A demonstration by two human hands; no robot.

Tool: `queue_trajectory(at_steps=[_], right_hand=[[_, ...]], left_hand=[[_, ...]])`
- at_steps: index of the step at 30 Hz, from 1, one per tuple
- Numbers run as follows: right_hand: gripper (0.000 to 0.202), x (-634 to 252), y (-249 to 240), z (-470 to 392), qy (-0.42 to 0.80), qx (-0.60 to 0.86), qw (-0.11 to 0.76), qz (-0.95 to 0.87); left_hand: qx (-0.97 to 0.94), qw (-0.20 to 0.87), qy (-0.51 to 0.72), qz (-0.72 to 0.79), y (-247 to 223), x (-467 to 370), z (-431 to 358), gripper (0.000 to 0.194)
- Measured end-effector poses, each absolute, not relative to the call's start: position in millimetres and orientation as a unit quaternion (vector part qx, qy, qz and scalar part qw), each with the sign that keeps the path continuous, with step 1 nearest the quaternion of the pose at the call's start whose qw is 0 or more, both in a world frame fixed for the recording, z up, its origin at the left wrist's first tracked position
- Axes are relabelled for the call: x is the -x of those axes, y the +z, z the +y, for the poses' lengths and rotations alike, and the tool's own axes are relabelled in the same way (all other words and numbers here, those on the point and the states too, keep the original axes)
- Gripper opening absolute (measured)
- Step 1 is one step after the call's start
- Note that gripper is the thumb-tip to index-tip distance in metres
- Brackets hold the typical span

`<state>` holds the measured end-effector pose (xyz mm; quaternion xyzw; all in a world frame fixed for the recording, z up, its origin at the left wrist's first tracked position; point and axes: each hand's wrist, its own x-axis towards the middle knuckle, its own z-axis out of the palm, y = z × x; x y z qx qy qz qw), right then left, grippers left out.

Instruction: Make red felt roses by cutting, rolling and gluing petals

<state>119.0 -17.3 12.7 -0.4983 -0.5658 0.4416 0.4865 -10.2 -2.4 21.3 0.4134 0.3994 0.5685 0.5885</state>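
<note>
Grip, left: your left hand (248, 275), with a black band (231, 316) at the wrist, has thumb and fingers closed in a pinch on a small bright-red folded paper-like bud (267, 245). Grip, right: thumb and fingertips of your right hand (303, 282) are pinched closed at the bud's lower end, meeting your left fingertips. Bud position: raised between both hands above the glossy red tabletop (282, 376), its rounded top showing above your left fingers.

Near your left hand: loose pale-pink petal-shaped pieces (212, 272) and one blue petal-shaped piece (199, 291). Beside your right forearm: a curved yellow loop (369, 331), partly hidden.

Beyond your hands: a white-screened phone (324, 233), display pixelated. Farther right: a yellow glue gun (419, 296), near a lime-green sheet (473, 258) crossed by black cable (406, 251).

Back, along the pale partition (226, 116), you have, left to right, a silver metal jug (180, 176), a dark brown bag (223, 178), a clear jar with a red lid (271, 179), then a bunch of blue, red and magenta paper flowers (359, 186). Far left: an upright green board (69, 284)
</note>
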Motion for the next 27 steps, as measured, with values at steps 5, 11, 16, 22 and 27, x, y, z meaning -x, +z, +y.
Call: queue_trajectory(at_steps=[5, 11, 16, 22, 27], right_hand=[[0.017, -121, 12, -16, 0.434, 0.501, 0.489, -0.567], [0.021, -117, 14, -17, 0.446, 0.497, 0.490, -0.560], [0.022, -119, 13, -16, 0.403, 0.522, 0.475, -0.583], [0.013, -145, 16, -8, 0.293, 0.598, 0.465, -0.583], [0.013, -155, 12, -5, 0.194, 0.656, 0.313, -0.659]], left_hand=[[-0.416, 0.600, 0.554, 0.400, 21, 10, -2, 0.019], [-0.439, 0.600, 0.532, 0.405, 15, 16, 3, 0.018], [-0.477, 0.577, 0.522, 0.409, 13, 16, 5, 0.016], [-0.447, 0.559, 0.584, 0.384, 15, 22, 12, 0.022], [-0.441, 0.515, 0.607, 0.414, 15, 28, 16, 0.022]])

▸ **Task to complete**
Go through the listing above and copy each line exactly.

▸ **The completed task**
A demonstration by two human hands; no robot.

Tool: `queue_trajectory(at_steps=[_], right_hand=[[_, ...]], left_hand=[[_, ...]])`
- at_steps: index of the step at 30 Hz, from 1, one per tuple
- Numbers run as follows: right_hand: gripper (0.000 to 0.202), x (-634 to 252), y (-249 to 240), z (-470 to 392), qy (-0.42 to 0.80), qx (-0.60 to 0.86), qw (-0.11 to 0.76), qz (-0.95 to 0.87); left_hand: qx (-0.97 to 0.94), qw (-0.20 to 0.87), qy (-0.51 to 0.72), qz (-0.72 to 0.79), y (-247 to 223), x (-467 to 370), z (-431 to 358), gripper (0.000 to 0.194)
- Measured end-effector poses, each absolute, not relative to the call's start: position in millimetres and orientation as a unit quaternion (vector part qx, qy, qz and scalar part qw), each with the sign that keeps the path continuous, with step 1 nearest the quaternion of the pose at the call's start whose qw is 0 or more, both in a world frame fixed for the recording, z up, its origin at the left wrist's first tracked position
- Axes are relabelled for the call: x is the -x of those axes, y the +z, z the +y, for the poses' lengths and rotations alike, and the tool's own axes are relabelled in the same way (all other words and numbers here, those on the point and the states too, keep the original axes)
- Gripper opening absolute (measured)
- Step 1 is one step after the call's start
- Note that gripper is the thumb-tip to index-tip distance in metres
- Brackets hold the typical span

`<state>` holds the measured end-effector pose (xyz mm; quaternion xyzw; all in a world frame fixed for the recording, z up, its origin at the left wrist's first tracked position; point and axes: each hand's wrist, its own x-axis towards the middle knuckle, its own z-axis out of the palm, y = z × x; x y z qx qy qz qw), right then left, grippers left out.

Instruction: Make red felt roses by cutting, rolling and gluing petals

<state>119.0 -17.3 12.7 -0.4983 -0.5658 0.4416 0.4865 -10.2 -2.4 21.3 0.4134 0.3994 0.5685 0.5885</state>
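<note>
Grip, left: your left hand (248, 275), with a black band (231, 316) at the wrist, has thumb and fingers closed in a pinch on a small bright-red folded paper-like bud (267, 245). Grip, right: thumb and fingertips of your right hand (303, 282) are pinched closed at the bud's lower end, meeting your left fingertips. Bud position: raised between both hands above the glossy red tabletop (282, 376), its rounded top showing above your left fingers.

Near your left hand: loose pale-pink petal-shaped pieces (212, 272) and one blue petal-shaped piece (199, 291). Beside your right forearm: a curved yellow loop (369, 331), partly hidden.

Beyond your hands: a white-screened phone (324, 233), display pixelated. Farther right: a yellow glue gun (419, 296), near a lime-green sheet (473, 258) crossed by black cable (406, 251).

Back, along the pale partition (226, 116), you have, left to right, a silver metal jug (180, 176), a dark brown bag (223, 178), a clear jar with a red lid (271, 179), then a bunch of blue, red and magenta paper flowers (359, 186). Far left: an upright green board (69, 284)
</note>
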Motion for the next 27 steps, as measured, with values at steps 5, 11, 16, 22 and 27, x, y, z meaning -x, +z, +y.
Call: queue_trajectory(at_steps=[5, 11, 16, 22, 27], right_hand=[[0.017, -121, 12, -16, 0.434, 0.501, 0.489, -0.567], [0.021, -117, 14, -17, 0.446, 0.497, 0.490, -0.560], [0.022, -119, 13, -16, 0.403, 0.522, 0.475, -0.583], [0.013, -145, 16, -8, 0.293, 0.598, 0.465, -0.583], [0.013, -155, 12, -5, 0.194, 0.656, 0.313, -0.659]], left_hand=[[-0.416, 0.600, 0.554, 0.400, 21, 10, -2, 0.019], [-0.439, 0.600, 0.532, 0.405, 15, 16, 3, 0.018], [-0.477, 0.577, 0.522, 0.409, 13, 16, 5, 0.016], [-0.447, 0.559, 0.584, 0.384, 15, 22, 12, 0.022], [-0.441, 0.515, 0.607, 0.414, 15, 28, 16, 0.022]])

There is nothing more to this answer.